Antifungals are medicines that kill or stop the growth of fungi (the plural of fungus) that cause infections. They are also called antimycotic agents.
Fungal infections can affect the:
- Circulatory system.
- Respiratory system.
- Skin and nails.
What is a fungus?
Fungi grow as yeasts, molds or a combination of both. They reproduce through very tiny spores. These spores can exist in soil or become airborne.
You can also have naturally occurring fungi, like Candida yeast, in your body. Fungi live on your skin, inside your digestive system and vagina (part of the female reproductive system).
Who is at risk for fungal infections?
Anyone can get a fungal infection. Most fungi cause no problems or the infections are easily treatable.
People who have compromised immune systems are more likely to develop serious fungal infections. These infections are called opportunistic infections. They can be life-threatening for people who have:
- AIDS.
- Autoimmune diseases like lupus.
- Cancer.
- Organ transplants.
- Stem cell (bone marrow) transplants.
What do antifungals treat?
Antifungals treat these types of fungal skin infections:
- Athlete’s foot, jock itch and ringworm.
- Dandruff (seborrheic dermatitis).
- Fingernail infection or toenail fungus.
- Thrush and esophageal candidiasis (yeast infection in the mouth, throat or esophagus).
- Vaginitis and vaginal yeast infection.
Antifungals also treat more dangerous fungal infections like:
- Aspergillosis, pneumocystis pneumonia and Valley fever (lung infections).
- Candidemia (blood infection).
- Meningitis (brain infection).
- Ocular histoplasmosis syndrome (eye infection).
- Rhinosinusitis (sinus infection).
How do antifungal medications work?
Antifungal medicines can kill a fungus. Or they may stop it from multiplying or growing. There are several classes of antifungal medications and different types of medicines. Your healthcare provider will select the best prescription medicine. Or they may guide you to an effective over-the-counter (OTC) treatment. Options include:
- Azoles (fluconazole or Diflucan®), synthetic (human-made) antifungals that keep fungi from growing.
- Echinocandins (micafungin or Mycamine®), newer semi-synthetic antifungals that attack and damage the fungus wall.
- Polyenes (nystatin or Bio-Statin®), organic (naturally occurring) antifungal treatments that destroy the fungus cell.
How do you take antifungal medications?
There are OTC and prescription antifungal medicines. Talk to your healthcare provider about what treatment to use.
Antifungals come in different forms, including:
- Injections (shots) or IV.
- Oral pills or liquids.
- Topical (skin) creams, ointments, gels and sprays.
- Vaginal suppositories.
How long do you need to take antifungal drugs?
Treatment length varies depending on the fungal infection. Some fungal skin infections like ringworm clear up in a few weeks. But it can take months or years to clear up some fungal nail, blood and lung infections.
What are the potential side effects of antifungals?
Side effects from antifungals vary. Results depend on the type of drug, dosage (strength) and fungus. You may experience:
- Abdominal pain, upset stomach and diarrhea.
- Itchy skin, burning sensation or skin rash.
Rarely, an antifungal drug may cause serious problems like:
- Liver damage (jaundice).
- Severe allergic reactions like anaphylaxis.
- Severe allergic skin reactions, such as blisters and peeling skin.
Who shouldn’t take antifungal medications?
Medication safety depends on the antifungal drug.
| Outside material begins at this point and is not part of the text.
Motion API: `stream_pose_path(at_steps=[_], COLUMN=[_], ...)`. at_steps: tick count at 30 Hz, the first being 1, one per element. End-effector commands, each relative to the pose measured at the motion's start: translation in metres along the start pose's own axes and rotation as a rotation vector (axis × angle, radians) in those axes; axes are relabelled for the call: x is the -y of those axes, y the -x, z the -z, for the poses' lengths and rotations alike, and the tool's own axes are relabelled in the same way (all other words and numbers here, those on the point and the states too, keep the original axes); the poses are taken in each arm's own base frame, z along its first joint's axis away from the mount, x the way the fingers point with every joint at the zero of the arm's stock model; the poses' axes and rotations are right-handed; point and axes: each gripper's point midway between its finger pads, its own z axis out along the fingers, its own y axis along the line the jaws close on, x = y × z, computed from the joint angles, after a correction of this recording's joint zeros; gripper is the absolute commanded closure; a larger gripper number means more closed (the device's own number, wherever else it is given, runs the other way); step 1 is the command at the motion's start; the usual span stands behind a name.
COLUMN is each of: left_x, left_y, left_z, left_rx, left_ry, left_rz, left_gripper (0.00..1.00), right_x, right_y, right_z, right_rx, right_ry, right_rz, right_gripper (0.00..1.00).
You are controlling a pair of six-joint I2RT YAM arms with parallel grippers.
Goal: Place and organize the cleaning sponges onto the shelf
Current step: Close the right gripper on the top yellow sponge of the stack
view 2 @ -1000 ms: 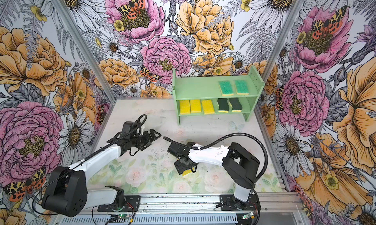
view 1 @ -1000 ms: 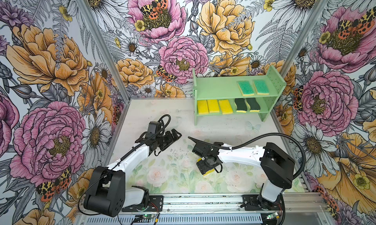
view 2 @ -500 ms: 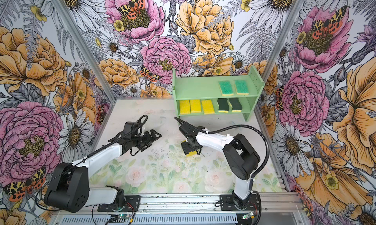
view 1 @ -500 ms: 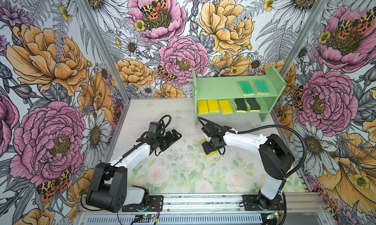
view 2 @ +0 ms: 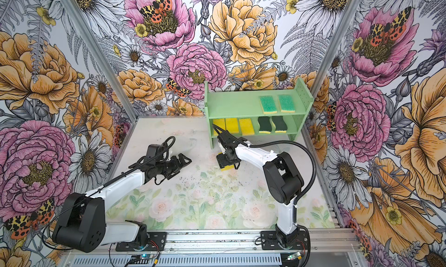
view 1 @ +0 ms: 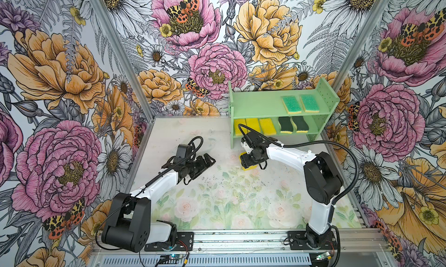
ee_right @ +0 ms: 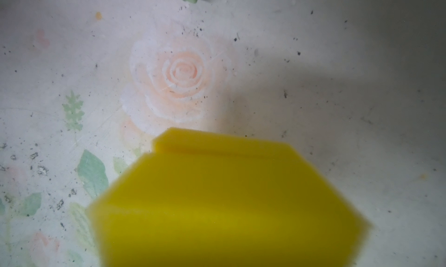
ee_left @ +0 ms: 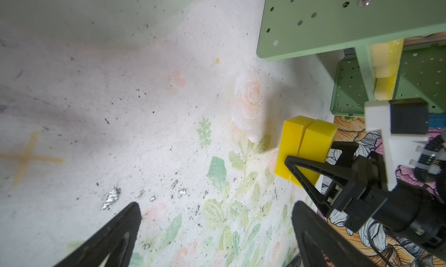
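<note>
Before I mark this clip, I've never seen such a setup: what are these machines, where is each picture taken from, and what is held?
Two robot arms stand at the edge of a flowery table, each ending in a two-fingered claw. The two wide pictures look down from overhead, nearly alike; the two close-ups come from cameras on the arms' wrists. At the back stands a green shelf: two teal-topped sponges on top, three yellow sponges and two dark green sponges below. The right claw grips a pair of yellow sponges pressed together, close to the shelf. The left claw is open and empty.
</note>
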Motion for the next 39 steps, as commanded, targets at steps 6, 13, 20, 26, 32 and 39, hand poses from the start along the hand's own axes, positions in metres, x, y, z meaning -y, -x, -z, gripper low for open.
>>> stream_pose_path(at_steps=[6, 13, 20, 26, 32, 39], left_x=[0.005, 0.005, 0.005, 0.005, 0.006, 0.006], left_y=[0.008, 0.009, 0.01, 0.011, 0.011, 0.011], left_z=[0.006, 0.008, 0.008, 0.008, 0.008, 0.009], left_rx=[0.037, 0.041, 0.042, 0.042, 0.04, 0.041], left_ry=[-0.023, -0.025, -0.028, -0.028, -0.03, -0.032], left_rz=[0.0, -0.001, 0.0, 0.0, 0.001, 0.0], left_gripper=[0.01, 0.01, 0.01, 0.01, 0.01, 0.01], right_x=[0.009, 0.012, 0.009, 0.012, 0.017, 0.017], right_y=[0.001, 0.0, 0.008, 0.009, 0.002, -0.003], right_z=[-0.017, -0.021, 0.003, 0.017, 0.019, 0.02], right_rx=[-0.023, -0.03, 0.024, 0.042, 0.027, 0.02], right_ry=[-0.035, -0.053, -0.044, -0.061, -0.087, -0.09], right_rz=[0.011, 0.008, 0.019, 0.02, 0.018, 0.011], right_gripper=[0.28, 0.19, 0.11, 0.09, 0.09, 0.09])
Breastfeeding infants who develop thrush (an oral yeast infection) can get antifungal mouth drops. Their moms also need treatment, typically with an antifungal skin cream. Your healthcare provider can determine whether it’s OK for you or your child to take an antifungal medicine.
What is antifungal resistance?
Antifungal resistance means a fungus no longer responds to treatment. This response makes the fungal infection harder to treat.
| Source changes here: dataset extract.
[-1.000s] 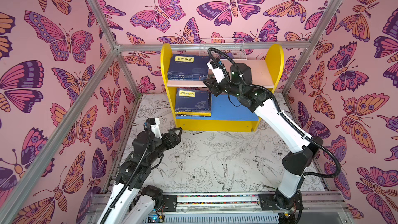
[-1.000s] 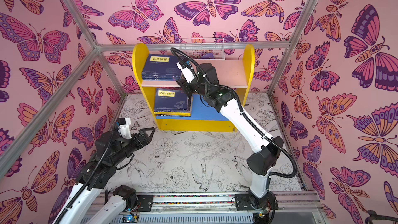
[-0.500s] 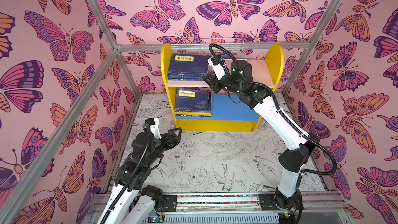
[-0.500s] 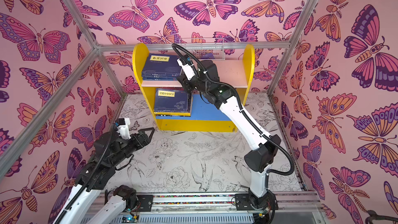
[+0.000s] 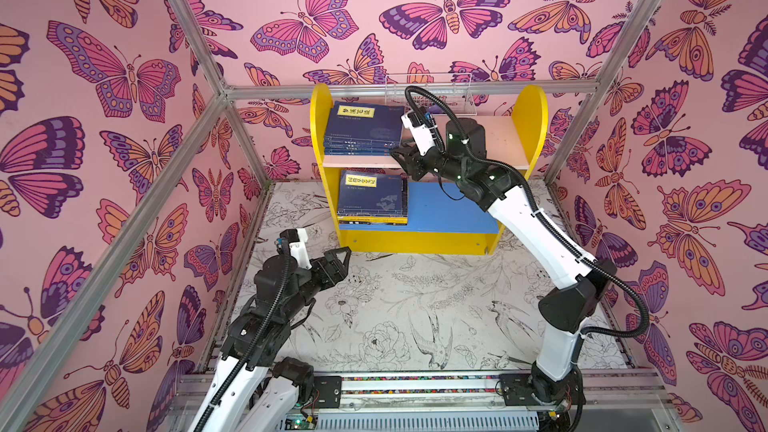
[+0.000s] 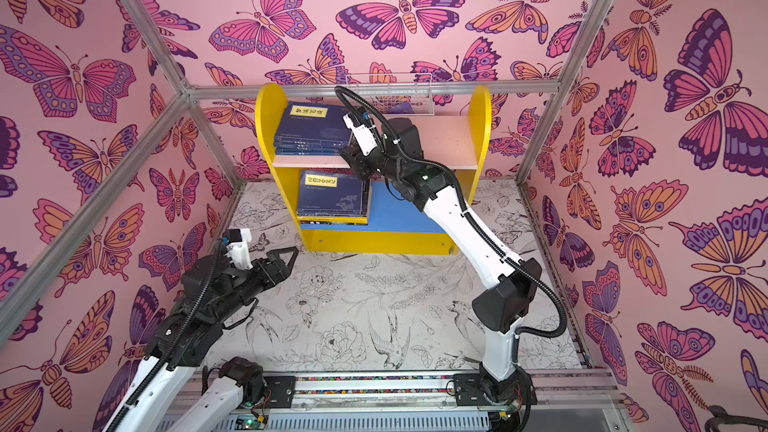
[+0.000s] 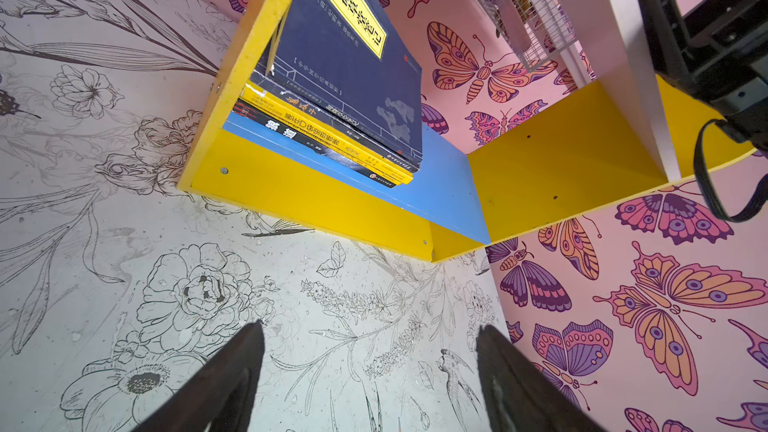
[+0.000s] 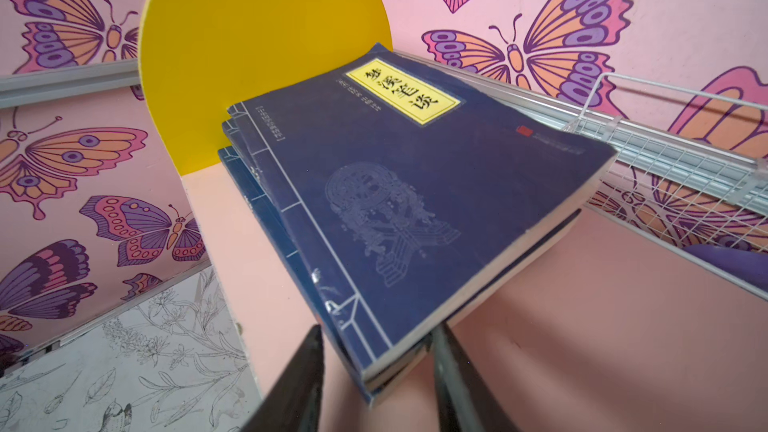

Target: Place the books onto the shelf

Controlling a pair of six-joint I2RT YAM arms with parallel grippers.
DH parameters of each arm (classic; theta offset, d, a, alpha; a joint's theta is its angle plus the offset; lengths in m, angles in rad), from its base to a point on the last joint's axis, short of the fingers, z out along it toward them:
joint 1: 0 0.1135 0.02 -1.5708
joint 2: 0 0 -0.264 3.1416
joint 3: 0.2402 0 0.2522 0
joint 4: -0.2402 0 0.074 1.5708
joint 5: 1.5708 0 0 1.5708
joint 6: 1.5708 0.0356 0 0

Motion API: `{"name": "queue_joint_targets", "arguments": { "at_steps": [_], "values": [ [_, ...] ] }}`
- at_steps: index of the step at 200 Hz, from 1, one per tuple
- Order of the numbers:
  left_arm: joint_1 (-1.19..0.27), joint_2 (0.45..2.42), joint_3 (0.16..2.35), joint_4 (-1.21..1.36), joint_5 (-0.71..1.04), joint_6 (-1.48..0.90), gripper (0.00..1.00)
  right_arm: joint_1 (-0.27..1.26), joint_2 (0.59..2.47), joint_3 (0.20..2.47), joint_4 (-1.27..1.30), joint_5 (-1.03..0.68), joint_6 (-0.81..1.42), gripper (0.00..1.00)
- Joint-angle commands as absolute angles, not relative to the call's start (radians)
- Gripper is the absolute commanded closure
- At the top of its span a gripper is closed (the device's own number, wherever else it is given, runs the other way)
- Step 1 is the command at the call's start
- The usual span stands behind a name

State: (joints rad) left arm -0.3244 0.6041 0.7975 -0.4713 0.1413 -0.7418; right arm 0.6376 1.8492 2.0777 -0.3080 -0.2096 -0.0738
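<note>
Nearest the rail, at about 7 o'clock on the floral mat [image 5: 415, 305]: left gripper [image 5: 338, 261] hovering low, jaws spread wide, nothing between them. Parked clear of the shelf front, probably to leave room.

Further in, 12 o'clock: yellow shelf [image 5: 415, 241]. Blue lower board [image 5: 449, 211] carrying a flat stack at its left end, navy book [image 5: 370, 197] on top, yellow and black spines [image 7: 332, 135] underneath.

Up on the pink upper board [image 5: 498, 139]: another stack of navy books [image 5: 365, 128], pushed against the left side panel. Right gripper [image 8: 376, 371] straddling the stack's near corner, jaws partly apart, corner poking between them; gripping or letting go, can't tell. Looks like squaring up.

Behind, white wire basket [image 5: 428, 91].
</note>
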Motion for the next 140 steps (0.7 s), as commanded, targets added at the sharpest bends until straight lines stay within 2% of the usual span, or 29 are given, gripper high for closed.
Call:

Some fungi are naturally resistant to certain antifungals. Fungi may also develop resistance when you use antifungal medicine for a long time. Skipping doses, stopping treatment too soon or receiving a too-low dose can also lead to antifungal resistance.
Antifungal medications treat fungal infections that affect the skin, nails, lungs and other organs. Some fungal infections clear up in a few weeks. Others may need months of treatment. Taking antifungal medicines for an extended period or failing to complete the prescribed treatment may lead to antifungal resistance.